> _WHAT THIS TASK INVOLVES_: For the entries below, the expected answer is the line with "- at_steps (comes", the line with "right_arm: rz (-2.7", and every line between them, exactly as written, and nothing more.

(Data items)

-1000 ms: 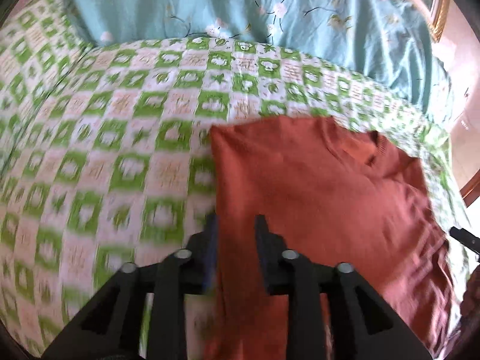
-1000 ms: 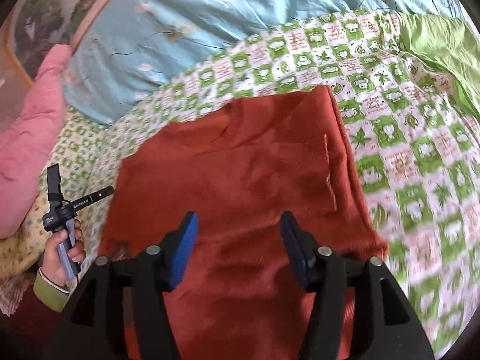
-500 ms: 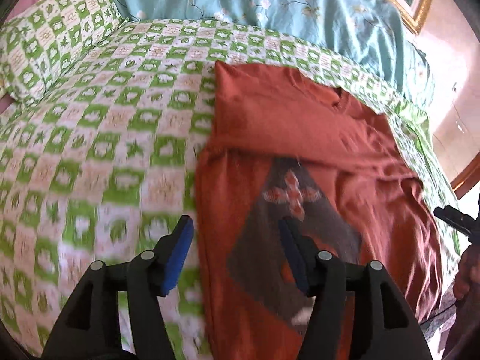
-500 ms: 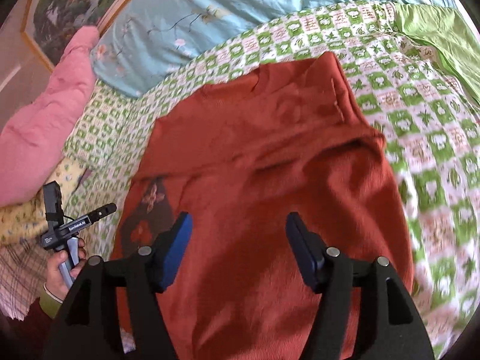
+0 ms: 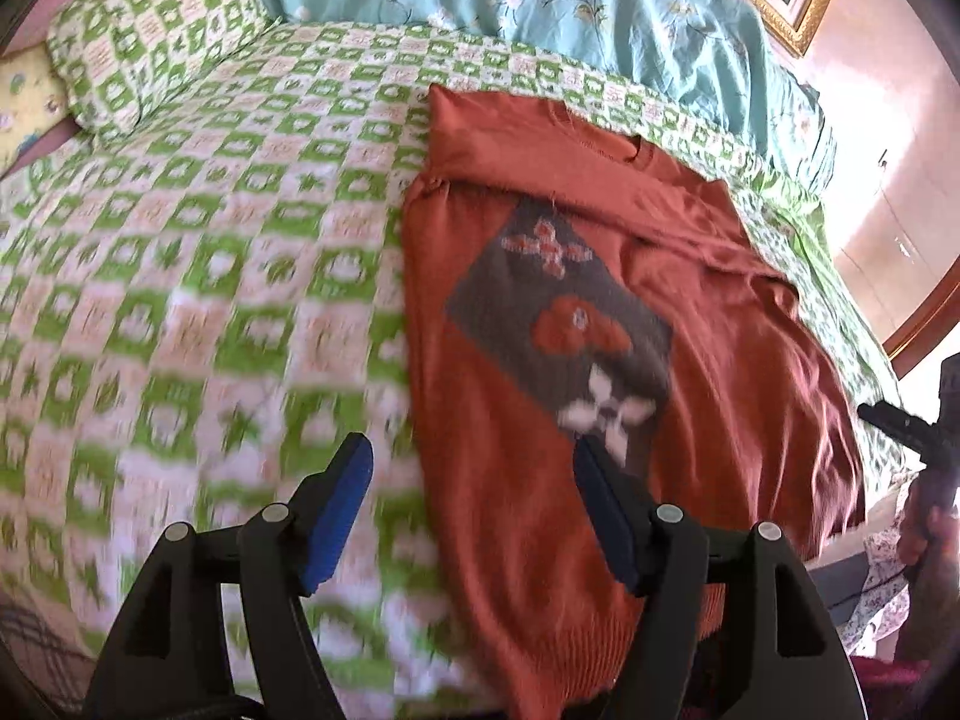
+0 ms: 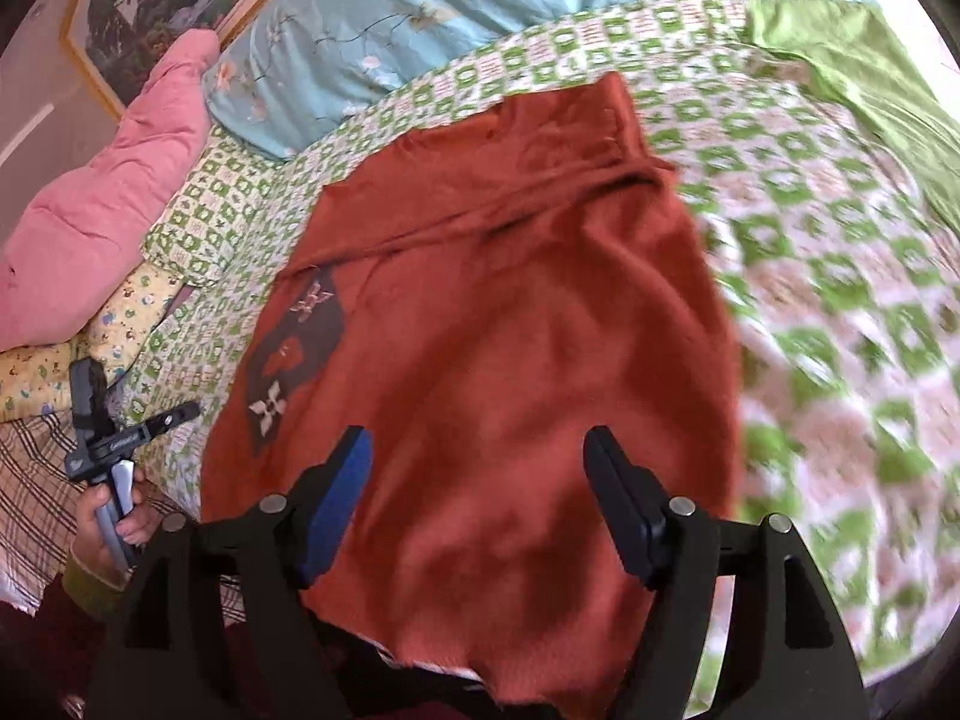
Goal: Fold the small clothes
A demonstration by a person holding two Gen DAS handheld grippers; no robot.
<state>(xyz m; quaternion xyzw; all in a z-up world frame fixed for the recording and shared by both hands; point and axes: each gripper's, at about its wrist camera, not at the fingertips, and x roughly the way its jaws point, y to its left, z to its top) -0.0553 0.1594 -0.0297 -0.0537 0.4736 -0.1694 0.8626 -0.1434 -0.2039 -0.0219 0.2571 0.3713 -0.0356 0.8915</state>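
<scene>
Green-and-white checked bedding covers the bed, with a pale blue floral quilt bunched along the far side and a pink cushion off by the framed picture. Laid out on the bed is the rust-orange sweater, lengthwise away from the cameras, hem toward the near edge. Its sleeves look tucked in across the shoulders already, leaving a long narrow panel, and a grey patch with flower motifs shows on one side. That flat, squared-up lay looks deliberate: it sets up a clean fold from the hem.

Left hand-held gripper hangs over the sweater's left edge, jaws opening, one blue pad over the bedding, the other over the knit, neither pressing. Right hand-held gripper is above the lower body of the sweater, jaws opening too, nothing caught between them. Both released, then. My read: they are lining up on the hem corners for the next fold.
</scene>
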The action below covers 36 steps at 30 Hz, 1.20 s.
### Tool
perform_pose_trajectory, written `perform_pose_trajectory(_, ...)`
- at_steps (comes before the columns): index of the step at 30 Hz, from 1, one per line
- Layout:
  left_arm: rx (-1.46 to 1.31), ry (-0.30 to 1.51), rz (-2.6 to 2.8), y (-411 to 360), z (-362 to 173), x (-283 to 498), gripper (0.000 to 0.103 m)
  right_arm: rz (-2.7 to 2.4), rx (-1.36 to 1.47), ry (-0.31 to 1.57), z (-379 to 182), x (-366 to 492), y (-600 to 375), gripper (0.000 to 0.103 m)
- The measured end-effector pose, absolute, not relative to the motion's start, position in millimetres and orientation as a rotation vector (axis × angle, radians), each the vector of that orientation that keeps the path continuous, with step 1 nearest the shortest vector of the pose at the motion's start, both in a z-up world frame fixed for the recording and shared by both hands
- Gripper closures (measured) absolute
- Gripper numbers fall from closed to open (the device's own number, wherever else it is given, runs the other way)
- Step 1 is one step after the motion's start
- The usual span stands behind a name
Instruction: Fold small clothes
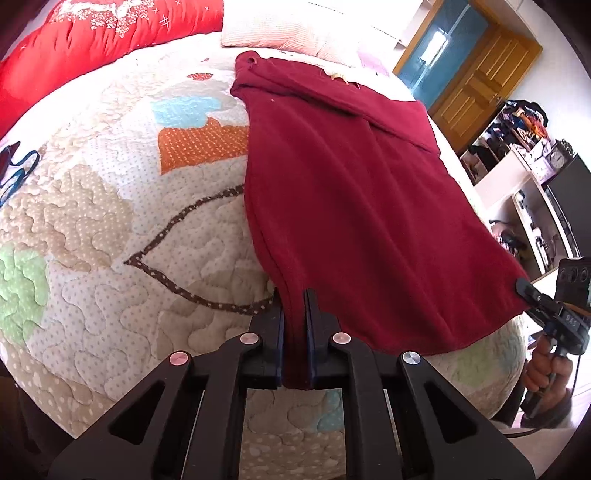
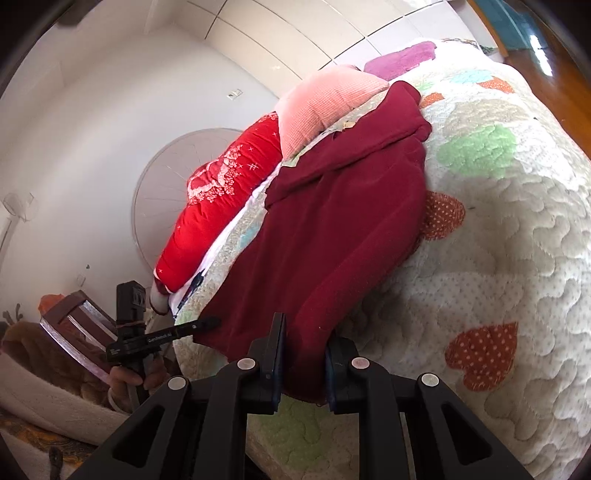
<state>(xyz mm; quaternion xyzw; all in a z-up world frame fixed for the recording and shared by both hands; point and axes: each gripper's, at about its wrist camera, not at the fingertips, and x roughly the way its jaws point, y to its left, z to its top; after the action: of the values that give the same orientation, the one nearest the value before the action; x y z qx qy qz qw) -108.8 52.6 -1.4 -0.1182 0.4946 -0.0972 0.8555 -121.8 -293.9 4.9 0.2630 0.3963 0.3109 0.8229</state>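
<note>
Underneath: heart-patch quilt [image 1: 92,236]; wooden door [image 1: 487,77], cluttered shelves [image 1: 517,147] beyond.

We are seeing the garment [image 1: 351,206] lying on the quilt [image 1: 92,229], its near corners sitting in the left gripper [image 1: 294,332] and right gripper [image 2: 304,358], with the pillow [image 1: 291,33] lying behind it.

The garment [image 1: 354,206] my black grippers hold is plain dark red. The quilt [image 1: 92,236] is cream, dotted, with orange, green, blue patches. Bright red comforter [image 1: 92,40], white print, upper left; pink pillow [image 2: 325,103].
</note>
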Motion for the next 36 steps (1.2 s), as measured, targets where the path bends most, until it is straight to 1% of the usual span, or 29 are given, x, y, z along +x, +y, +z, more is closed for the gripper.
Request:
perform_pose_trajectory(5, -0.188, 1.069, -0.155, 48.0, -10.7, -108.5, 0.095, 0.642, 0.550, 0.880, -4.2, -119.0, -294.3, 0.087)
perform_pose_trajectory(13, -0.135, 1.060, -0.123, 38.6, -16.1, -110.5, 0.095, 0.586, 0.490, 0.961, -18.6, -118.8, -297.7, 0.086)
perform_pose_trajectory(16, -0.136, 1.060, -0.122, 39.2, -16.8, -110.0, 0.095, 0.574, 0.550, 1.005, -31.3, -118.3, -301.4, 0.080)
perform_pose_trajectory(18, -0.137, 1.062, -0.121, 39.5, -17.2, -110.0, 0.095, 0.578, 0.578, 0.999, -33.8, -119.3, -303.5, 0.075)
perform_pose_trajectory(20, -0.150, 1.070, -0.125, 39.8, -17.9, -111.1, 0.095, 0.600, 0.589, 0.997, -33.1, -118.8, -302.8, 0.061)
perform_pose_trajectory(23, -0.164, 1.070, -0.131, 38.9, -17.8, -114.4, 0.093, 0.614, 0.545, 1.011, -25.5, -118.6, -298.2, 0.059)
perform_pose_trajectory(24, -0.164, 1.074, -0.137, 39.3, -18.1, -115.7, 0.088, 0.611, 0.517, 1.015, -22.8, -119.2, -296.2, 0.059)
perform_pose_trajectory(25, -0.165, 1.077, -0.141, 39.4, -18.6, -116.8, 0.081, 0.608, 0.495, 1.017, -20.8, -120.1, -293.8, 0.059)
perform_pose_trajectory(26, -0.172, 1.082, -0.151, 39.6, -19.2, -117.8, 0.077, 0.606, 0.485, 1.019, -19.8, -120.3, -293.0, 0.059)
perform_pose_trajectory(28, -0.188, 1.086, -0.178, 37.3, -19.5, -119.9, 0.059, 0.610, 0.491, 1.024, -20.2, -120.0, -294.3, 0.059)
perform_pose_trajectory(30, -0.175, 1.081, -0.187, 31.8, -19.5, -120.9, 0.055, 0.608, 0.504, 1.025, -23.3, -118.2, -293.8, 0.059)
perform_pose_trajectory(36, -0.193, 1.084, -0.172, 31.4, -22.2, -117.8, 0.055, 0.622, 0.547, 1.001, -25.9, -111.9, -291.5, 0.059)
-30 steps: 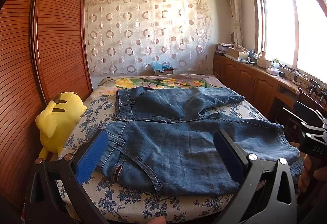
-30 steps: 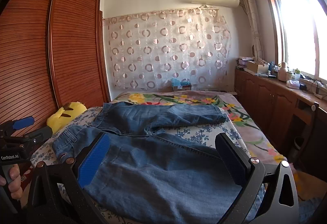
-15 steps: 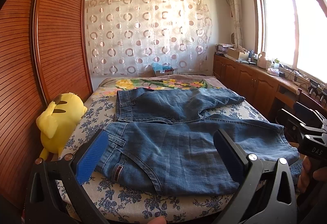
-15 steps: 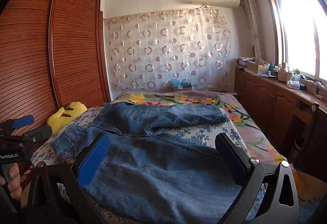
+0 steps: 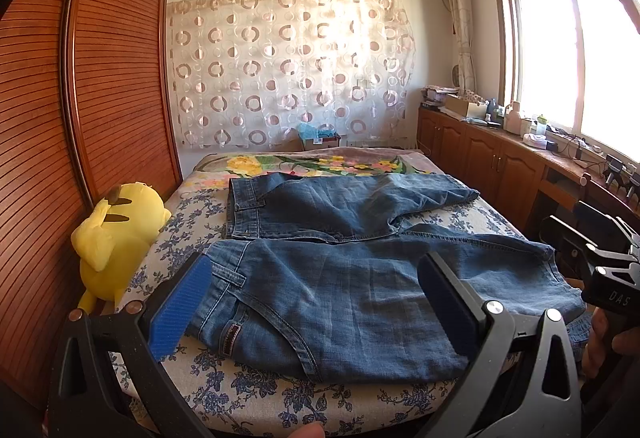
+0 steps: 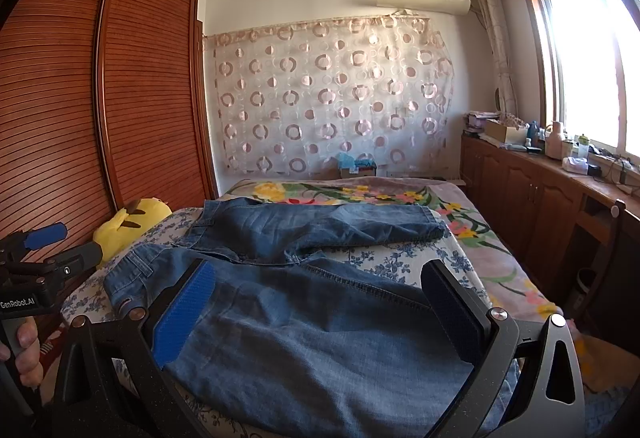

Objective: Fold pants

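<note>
I am working two hand-held tools over a bed [image 5: 256,394] covered in a blue-and-white floral sheet. A pair of faded blue denim pants [image 5: 340,302] lies flat on it, straight ahead of and below both tools, not yet folded. A second, similar pair of denim pants [image 5: 320,202] lies beyond the first, farther from me.

The left tool [image 5: 316,302] hangs above the near pair with its blue-padded fingers spread wide and nothing between them. The right tool [image 6: 316,312] is likewise spread wide and empty, hovering over the same cloth.

What the coming move turns on is how the near pants run. Their long axis lies crosswise to both tools, side to side in front of me. The waistband, with its belt loop and small brown label, sits just beyond the left tool's left finger [image 5: 180,308]. The leg hems trail off to the right, toward the right tool, though the lens edge hides where they end, so I cannot be sure they stay on the bed.

I judge the left tool nearer the waist and the right nearer the hems, so each would take its own end.

A yellow plush toy [image 5: 116,238] sits off to the left, apart from the pants.
</note>
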`<state>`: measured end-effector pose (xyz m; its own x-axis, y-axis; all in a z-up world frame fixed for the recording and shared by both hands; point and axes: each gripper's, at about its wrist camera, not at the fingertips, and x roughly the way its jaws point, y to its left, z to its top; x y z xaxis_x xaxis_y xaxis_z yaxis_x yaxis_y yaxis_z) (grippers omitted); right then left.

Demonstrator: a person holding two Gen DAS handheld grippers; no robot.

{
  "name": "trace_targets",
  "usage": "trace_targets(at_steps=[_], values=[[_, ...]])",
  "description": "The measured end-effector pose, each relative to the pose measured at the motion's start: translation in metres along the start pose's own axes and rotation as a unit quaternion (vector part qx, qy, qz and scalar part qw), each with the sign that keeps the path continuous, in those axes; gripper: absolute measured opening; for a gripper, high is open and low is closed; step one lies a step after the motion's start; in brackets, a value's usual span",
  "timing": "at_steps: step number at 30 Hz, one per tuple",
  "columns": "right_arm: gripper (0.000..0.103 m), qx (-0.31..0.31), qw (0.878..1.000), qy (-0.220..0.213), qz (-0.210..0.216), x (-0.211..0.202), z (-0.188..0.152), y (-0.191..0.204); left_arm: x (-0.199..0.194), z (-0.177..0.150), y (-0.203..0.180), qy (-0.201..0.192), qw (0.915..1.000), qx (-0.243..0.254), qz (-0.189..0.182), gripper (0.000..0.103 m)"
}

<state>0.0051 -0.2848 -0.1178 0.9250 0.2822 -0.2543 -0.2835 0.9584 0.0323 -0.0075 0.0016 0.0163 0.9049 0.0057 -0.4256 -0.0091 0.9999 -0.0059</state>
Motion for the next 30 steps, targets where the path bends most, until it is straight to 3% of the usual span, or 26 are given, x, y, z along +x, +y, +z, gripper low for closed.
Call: trace_targets(at_steps=[30], values=[[0.103, -0.001, 1.0, -0.001, 0.0, -0.001, 0.0, 0.002, -0.013, 0.017, 0.0, -0.005, 1.0, 0.001, 0.001, 0.103]])
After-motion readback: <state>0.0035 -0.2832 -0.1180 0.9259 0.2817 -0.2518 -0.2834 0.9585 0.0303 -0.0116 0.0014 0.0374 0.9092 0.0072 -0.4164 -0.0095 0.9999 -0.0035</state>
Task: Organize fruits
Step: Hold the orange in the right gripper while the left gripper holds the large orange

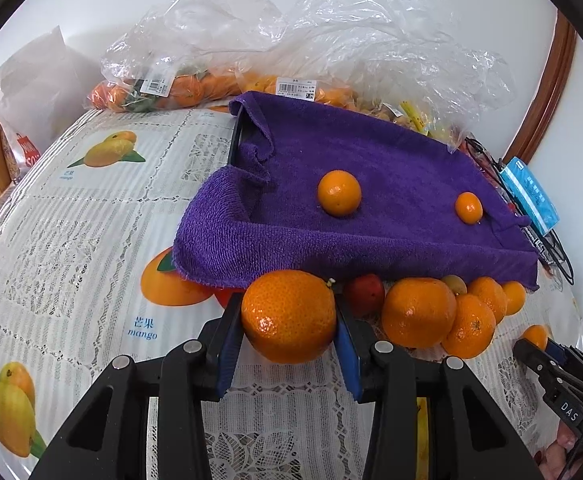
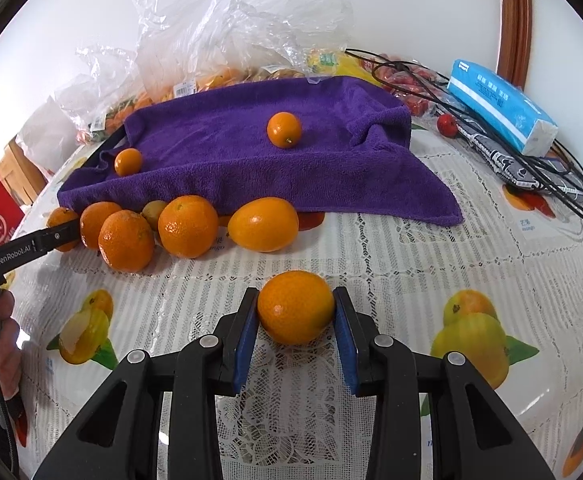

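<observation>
My left gripper is shut on a large mandarin, held just above the tablecloth in front of the purple towel. My right gripper is shut on a small orange, nearer the table's front. The towel covers a tray and carries two small oranges; they also show in the right wrist view. A row of oranges lies along the towel's front edge, with a red fruit among them.
Clear plastic bags of fruit stand behind the towel against the wall. A blue tissue pack, black cables and a small red fruit lie to the right. The fruit-print tablecloth covers the table.
</observation>
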Motion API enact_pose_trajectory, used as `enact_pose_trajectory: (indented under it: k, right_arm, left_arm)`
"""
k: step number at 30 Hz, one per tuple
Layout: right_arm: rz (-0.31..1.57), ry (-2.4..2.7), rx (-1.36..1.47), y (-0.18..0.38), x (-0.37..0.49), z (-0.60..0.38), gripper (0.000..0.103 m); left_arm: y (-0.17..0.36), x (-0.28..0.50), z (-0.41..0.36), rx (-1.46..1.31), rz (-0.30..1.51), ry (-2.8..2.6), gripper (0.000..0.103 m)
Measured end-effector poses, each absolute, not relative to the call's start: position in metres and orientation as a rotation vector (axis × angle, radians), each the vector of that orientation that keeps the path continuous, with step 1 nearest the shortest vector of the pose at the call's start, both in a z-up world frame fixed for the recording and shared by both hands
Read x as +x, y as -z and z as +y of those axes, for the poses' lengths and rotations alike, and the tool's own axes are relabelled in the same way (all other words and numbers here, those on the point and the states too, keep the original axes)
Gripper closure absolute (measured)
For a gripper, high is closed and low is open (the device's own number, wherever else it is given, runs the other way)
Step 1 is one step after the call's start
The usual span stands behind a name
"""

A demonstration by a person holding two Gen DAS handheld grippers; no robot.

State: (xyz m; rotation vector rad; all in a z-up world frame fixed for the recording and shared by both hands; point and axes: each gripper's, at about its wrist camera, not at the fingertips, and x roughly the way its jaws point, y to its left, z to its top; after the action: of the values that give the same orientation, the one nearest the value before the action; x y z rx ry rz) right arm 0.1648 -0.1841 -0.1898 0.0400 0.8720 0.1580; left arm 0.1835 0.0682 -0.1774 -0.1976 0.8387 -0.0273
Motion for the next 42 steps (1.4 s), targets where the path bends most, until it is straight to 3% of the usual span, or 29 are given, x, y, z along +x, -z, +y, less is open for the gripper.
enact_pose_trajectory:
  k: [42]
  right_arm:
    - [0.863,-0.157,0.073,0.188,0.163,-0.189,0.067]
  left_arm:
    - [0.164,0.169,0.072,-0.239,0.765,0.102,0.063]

> _SOLUTION_:
- at_steps (comes before the columns): index of the step at 30 Hz, from 1, one per line
- Layout:
  left_arm: rx (-1.46 to 1.31), ry (-0.30 to 1.51), rz (-2.6 to 2.8), y (-411 to 360), z (-362 to 173), x (-283 to 498), gripper (0.000 to 0.103 m)
  right_arm: rz (-2.7 to 2.4), rx (-1.36 to 1.47), ry (-0.31 to 1.57), z (-379 to 182), x (-366 to 492), y (-600 to 375), gripper (0.000 to 0.103 m)

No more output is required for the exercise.